You think I'm making it up? Certainly not! Rudolpho came back with a bunch of feathers in his beak and what looked like a smirk on his face. What did the pidgeon do? It took off, of course!
29.6.04 We were very upset when the moorhen's nest was destroyed, but as we could still see one or two of these birds on the duck pond, in the orchard, and then increasingly below the house near the shallow end of the frog pond, we began to hope that the moorhens might try and nest again, this time near our house. One day I saw Rudolpho - followed by the other three - chasing a moorhen right to the pebbles by the pond. Rather than flying off the little bird turned and fought Rudo, flapping its wings like mad and then escaping into the mass of oxeye daisies on the bank of the frog pond. It peered out from there to check on the ducks, but they didn't follow. Unfortunately I wasn't quick enough with the camera to capture the scene. We were convinced there was a nest in there, particularly as John saw a moorhen run and fly out from that area when he was mowing the grass below the pond. But then I began to wonder as the moorhens, whenever they returned to the frog pond, swam into the reeds on the right, out of my vision, away from the daisy bank. And then I saw one a couple of times with nesting material in its beak heading straight for the patch of reeds hidden by the gunnera in this picture:
Every time one arrived I could hear the little "chuck" sound they make and then - I presume the one that had been sitting or guarding the nest - would leave, a handover/takeover thing I imagined, like "ok, it's your turn to go out now". This afternoon I finally saw the nest, quite by accident. I was righting the zebra grass that had fallen over in the left hand corner of the top (fish) pond, standing on the edge of what had been the narrow middle pond (after cracking with the frost one winter it became a bog garden), when the moorhen suddenly took off with a clatter right under my nose. I looked down and there it was, woven into the reeds at the corner, with six eggs in it!

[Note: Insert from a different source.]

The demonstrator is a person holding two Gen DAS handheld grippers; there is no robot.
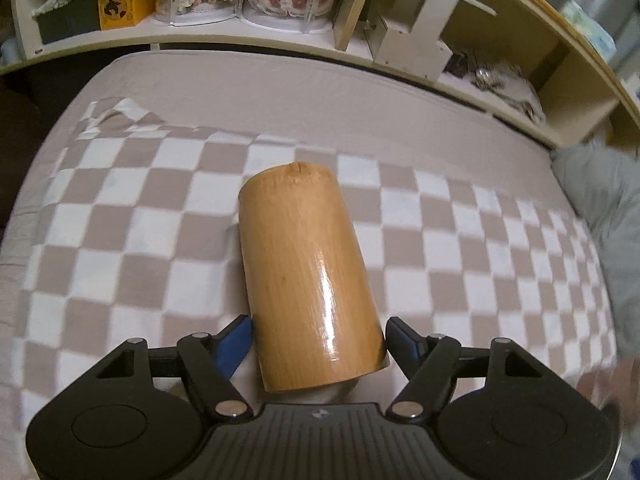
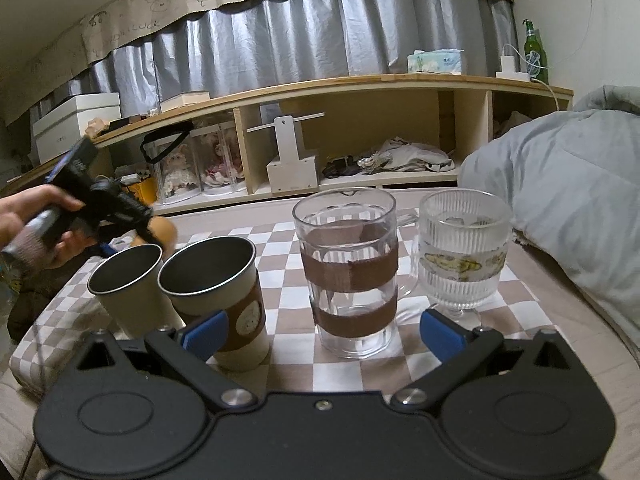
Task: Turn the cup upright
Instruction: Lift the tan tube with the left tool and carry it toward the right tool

Just looked up on moorhens on the internet. Apparently the average clutch of eggs in a nest is 8! And males and females do share the sitting and feeding of the young, with females doing more of the guarding and fighting and the males doing more of the sitting. Unusual about these birds is also that the youngsters from a previous brood stay around and help feed the latest clutch. I do hope we get to see this! I've noticed that our ducks don't spend much time in or around the bottom pond now - did the fight with the moorhen make an impression on them?